Now, because we’re smart people and our thinking is really useful to us, it’s often a huge part of our identity. What are we, if we are not our thoughts? When I first considered this possibility, I was terrified. My ability to think was so central to my sense of identity that I found it really hard to consider it might have flaws! Hands up if you feel this way right now?
It’s really easy to completely identify with our thoughts – we become “fused” with them. Psychologists call the process of stepping back from our thoughts and feelings “cognitive defusion” – we de-fuse from thoughts and feelings.
This can be difficult, particularly when you’re used to giving primary value to the contents of your mind. But there are A TON of techniques available that help you to do this. And you’ll learn many of them in a short course in mindfulness meditation.
Mindfulness is about engaging what’s happening in your world right now. It’s about deliberately paying attention to an aspect or your present moment experience. It also has the advantage of some pretty significant scientific support as a way of dealing with a variety of problems, including stress and anxiety (something often associated with impostor syndrome).
Here’s an experiment – if you sit for a few minutes and write down thoughts as they come into your head, you’ll begin to notice a pattern. In general, our thoughts are pre-occupied with the PAST or the FUTURE.
The primary purpose of our mind is to keep us alive. It’s a survival device. It’s constantly doing two things (1) projecting into the future about what MIGHT happen, so that we can be prepared (2) reflecting on what went wrong in the past, so we can avoid making the same mistakes in the future.
This is great, and useful as there are genuine situations when the mind actually keeps us alive. But they are pretty rare. Dealing with a mind full of distorted thinking gets draining fast.
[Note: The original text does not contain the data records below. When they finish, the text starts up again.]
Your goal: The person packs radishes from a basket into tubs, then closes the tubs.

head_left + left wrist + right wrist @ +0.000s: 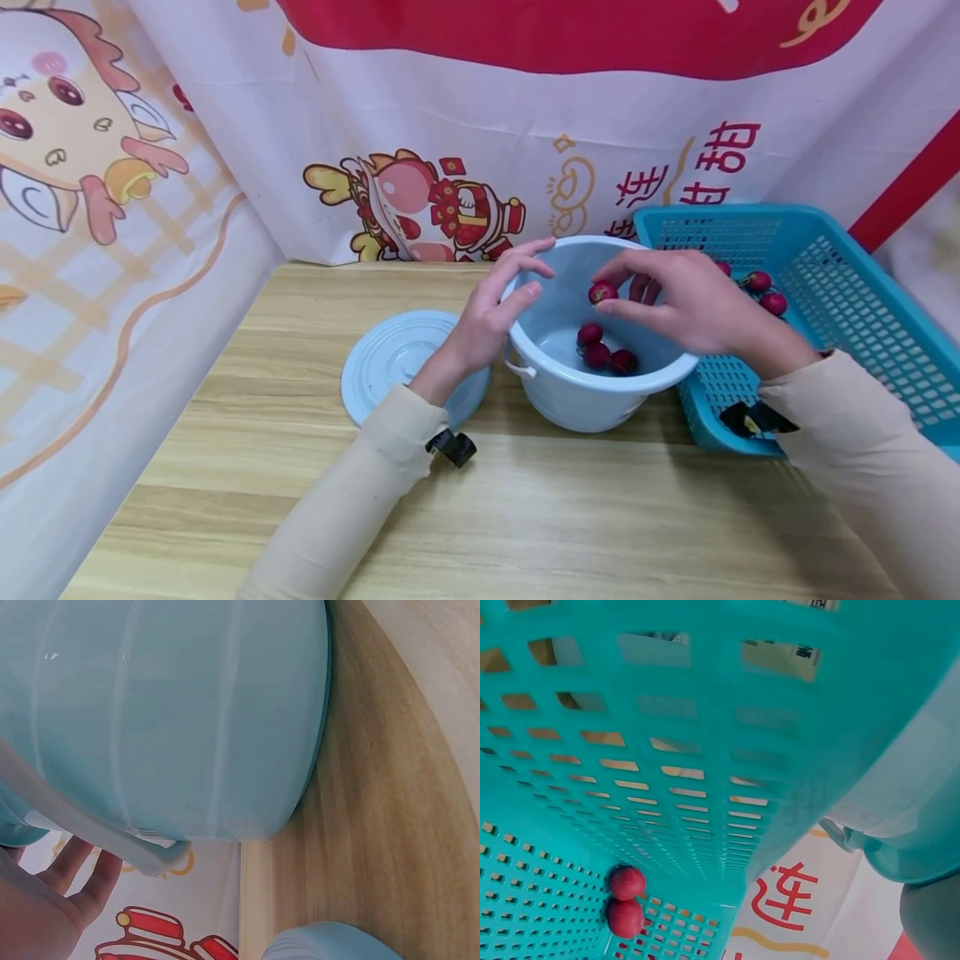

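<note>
My right hand (693, 300) is over the mouth of a light-blue bucket (581, 404), pinching a small round red radish (602, 292) between thumb and fingertips. On the bucket's bottom lie several more radishes (596, 356). At the left side of the rim, my left hand (491, 308) rests with its fingers loosely extended, fingertips just over the edge. The left wrist view shows the bucket's ribbed wall (172, 712) and its handle (82, 821) close by, with part of the left hand (45, 907) below.
Right of the bucket stands a teal perforated basket (840, 221) with several radishes (772, 302) in it. A light-blue round lid (375, 367) lies on the wooden table (300, 467), under the left forearm. Printed cloth (465, 108) hangs behind.
</note>
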A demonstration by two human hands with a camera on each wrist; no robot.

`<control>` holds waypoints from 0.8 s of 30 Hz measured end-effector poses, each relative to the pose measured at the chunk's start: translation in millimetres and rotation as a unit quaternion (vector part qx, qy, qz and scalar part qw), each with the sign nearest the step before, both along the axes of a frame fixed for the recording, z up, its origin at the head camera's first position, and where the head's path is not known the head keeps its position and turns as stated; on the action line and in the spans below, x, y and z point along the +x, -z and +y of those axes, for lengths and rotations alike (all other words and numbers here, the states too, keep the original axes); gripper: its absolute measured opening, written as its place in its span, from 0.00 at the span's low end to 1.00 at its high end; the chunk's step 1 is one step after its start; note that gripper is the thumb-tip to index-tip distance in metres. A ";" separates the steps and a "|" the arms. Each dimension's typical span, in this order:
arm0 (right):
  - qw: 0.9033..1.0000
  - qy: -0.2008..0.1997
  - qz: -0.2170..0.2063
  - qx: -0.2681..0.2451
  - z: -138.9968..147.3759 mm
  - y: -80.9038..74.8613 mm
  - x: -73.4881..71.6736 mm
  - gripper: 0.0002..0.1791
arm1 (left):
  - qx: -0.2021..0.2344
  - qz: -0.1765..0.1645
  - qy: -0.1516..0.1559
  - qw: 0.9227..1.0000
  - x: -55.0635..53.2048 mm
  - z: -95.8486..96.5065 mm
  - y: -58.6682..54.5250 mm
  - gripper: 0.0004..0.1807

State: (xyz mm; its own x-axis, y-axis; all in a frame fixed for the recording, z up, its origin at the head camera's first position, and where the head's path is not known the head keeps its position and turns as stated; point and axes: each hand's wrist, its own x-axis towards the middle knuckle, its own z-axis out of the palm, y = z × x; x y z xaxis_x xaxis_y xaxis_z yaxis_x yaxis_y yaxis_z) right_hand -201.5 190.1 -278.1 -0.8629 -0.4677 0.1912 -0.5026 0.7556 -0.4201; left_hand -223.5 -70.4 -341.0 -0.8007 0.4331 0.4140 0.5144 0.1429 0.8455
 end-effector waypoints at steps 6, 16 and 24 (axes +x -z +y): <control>1.000 0.000 0.003 -0.006 -0.7 0.9 -0.7 0.24 | 0.009 0.001 0.000 1.000 -0.3 -1.1 0.8 0.20; 1.000 0.005 0.001 -0.020 1.0 2.3 -0.5 0.23 | 0.010 0.004 0.005 1.000 -1.5 -0.9 1.2 0.21; 1.000 0.009 0.000 -0.029 0.0 2.6 0.3 0.24 | 0.014 0.010 0.009 1.000 -3.5 -2.2 3.5 0.22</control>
State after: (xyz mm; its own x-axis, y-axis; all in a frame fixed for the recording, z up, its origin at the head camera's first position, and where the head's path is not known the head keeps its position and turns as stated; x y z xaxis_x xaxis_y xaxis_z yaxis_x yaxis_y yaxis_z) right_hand -201.1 190.2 -280.8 -0.8713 -0.4400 0.2173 -0.4888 0.7393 -0.4633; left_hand -227.0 -72.5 -344.5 -0.7845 0.4346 0.4425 0.5338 0.1100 0.8384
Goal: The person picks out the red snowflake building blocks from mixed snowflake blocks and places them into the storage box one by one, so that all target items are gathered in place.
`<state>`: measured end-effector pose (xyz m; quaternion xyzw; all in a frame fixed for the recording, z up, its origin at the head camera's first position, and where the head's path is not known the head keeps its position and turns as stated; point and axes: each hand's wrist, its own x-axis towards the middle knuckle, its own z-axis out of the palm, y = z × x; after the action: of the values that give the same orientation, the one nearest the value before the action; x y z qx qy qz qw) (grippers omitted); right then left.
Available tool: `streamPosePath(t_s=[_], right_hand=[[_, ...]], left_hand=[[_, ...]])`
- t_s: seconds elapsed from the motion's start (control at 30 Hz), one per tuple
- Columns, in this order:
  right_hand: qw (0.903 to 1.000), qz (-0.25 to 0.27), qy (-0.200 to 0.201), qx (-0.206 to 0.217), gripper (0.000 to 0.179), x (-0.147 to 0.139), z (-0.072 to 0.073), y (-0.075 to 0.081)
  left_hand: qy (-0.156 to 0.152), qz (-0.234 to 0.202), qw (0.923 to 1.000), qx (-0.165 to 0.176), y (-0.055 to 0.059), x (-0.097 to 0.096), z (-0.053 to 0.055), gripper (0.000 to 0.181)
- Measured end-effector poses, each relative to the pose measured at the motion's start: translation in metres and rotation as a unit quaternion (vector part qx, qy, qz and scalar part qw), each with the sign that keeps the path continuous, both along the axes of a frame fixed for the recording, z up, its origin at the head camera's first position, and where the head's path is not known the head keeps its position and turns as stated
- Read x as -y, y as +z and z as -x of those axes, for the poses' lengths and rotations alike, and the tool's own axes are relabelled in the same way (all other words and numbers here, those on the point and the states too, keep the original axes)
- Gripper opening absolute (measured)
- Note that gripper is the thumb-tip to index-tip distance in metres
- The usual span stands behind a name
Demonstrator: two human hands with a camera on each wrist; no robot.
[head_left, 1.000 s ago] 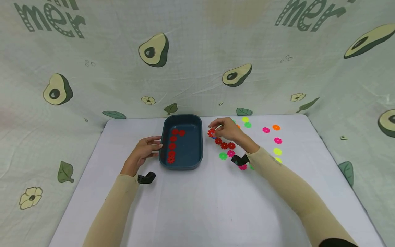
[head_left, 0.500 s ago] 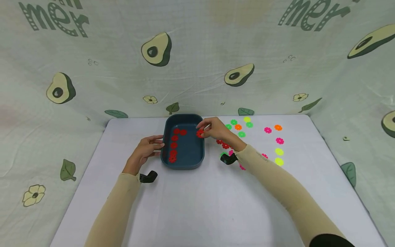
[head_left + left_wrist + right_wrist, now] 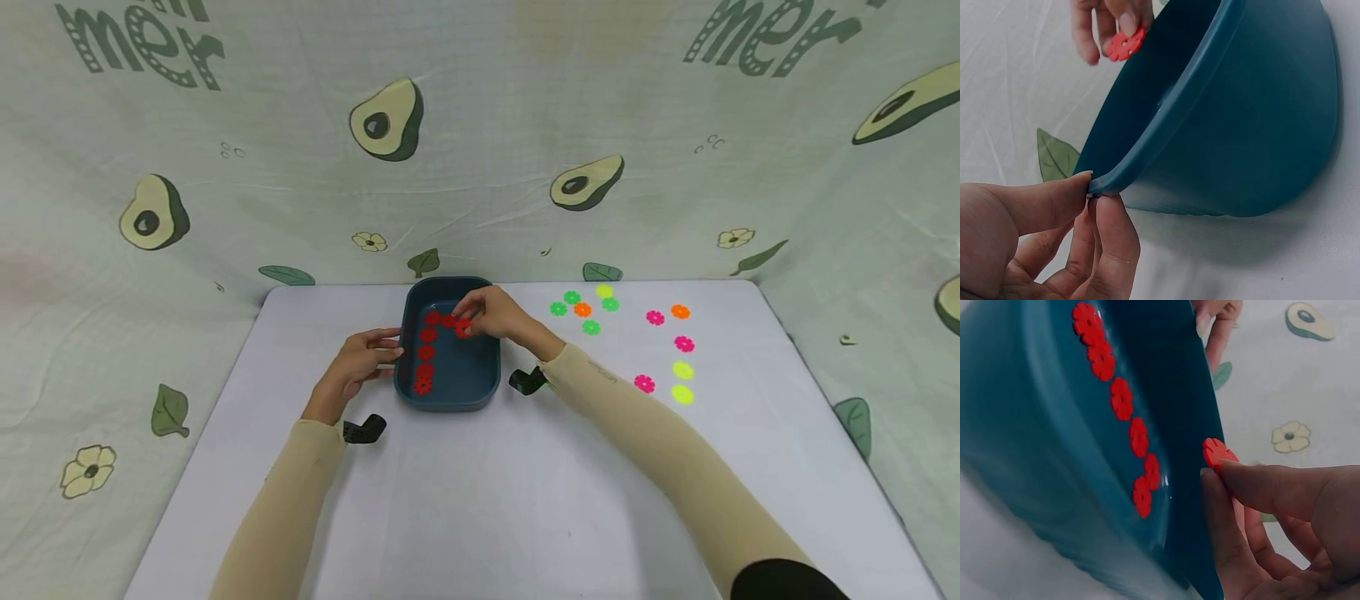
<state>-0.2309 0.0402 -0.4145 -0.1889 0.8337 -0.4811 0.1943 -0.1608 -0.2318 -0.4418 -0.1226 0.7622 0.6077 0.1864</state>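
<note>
A dark blue rectangular tub (image 3: 480, 392) stands on the white table. My left hand (image 3: 352, 368) pinches its left rim between thumb and fingers, as the left wrist view shows up close. Above the inside of the tub, my right hand (image 3: 498, 317) holds a red notched, flower-shaped plastic disc (image 3: 1216, 452) between thumb and forefinger. Several red discs (image 3: 1139, 437) like it lie on the tub's floor, in a line along the left side and bending at the far end. In the head view my right fingers partly cover the far discs.
Right of the tub lie loose discs on the table: green (image 3: 591, 327), orange (image 3: 680, 312), pink (image 3: 644, 383) and yellow (image 3: 682, 394). My right forearm hides part of that area. A printed cloth (image 3: 480, 167) hangs behind the table's back edge.
My right hand has carried the red disc leftward from the pile on the table to over the tub. The left hand keeps its hold on the rim. The view has shifted slightly.
</note>
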Motion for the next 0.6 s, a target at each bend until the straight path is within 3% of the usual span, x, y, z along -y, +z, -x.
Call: streamPosePath(t_s=[0.6], right_hand=[[0.9973, -0.071, 0.016, 0.008, 0.039, 0.03, 0.019, -0.007]], left_hand=[[0.007, -0.005, 1.0, -0.003, -0.001, 0.0, -0.001, 0.055]])
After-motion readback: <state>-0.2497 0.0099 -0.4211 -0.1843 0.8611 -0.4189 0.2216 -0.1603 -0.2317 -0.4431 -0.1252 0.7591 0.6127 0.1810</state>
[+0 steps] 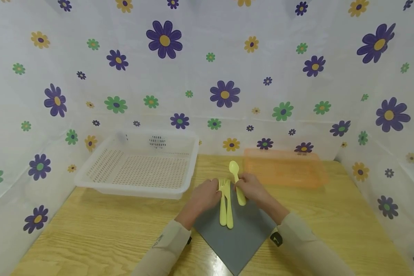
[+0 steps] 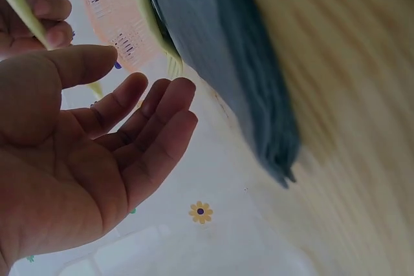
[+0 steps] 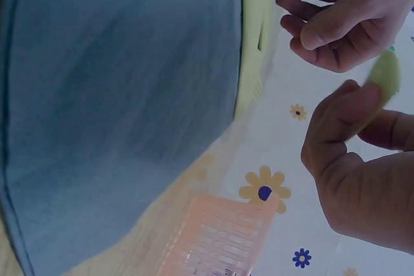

Mindfulness acts as an antidote because it forces us out of this past/future preoccupation. By choosing to focus on what’s happening right now, we break the worry loop, even if it’s just for a few seconds.
The present moment is awesome. Generally, it’s a pretty safe place (don’t believe this? You’ve made it through every single moment today without dying! Unless you’re reading this from beyond the grave – in which case, well done). And it’s full of things we can focus on – they are often called “anchors”, as they anchor us in the present and stop us being dragged into the future or the past.
Some common anchors are:
- Your breath
- The sensations in your body
- The senses (sound, touch, taste, smell, and sight)
- Your current emotional state
- The state and contents of your mind
Learning to be mindful is a matter of practicing connecting with any or all of these anchors. These practices include meditation, but there are also a number of other exercises.
When I first learned about mindfulness, it was a revelation. The simple concept that I was not my thoughts was challenging but revolutionised how I related to my own mind. I started out by learning mindfulness of breathing through breath meditations.
I knew it was working when I started to notice myself “catching myself” caught up in worry loops (the impostor loop for example) and, instead of continuing to freak out, choosing to concentrate on my breath instead. An altogether more pleasant experience than the anxiety that I would typically feel on those occasions!
Mindfulness is becoming more and more accepted as an approach for dealing with a wide range of problems. Here are just a few links. I like it so much that I became a meditation teacher – you can read that full story here.
Your mindful way through impostor syndrome
I’ll be honest with you – from time to time, I still feel like an impostor.
But the knowledge that it’s a deep rooted pattern, plus the ability to take a mental step back, and rewrite the story in terms of thoughts and feelings – neither of which are the full truth of the situation – make it a LOT easier for me to deal with it as it arises.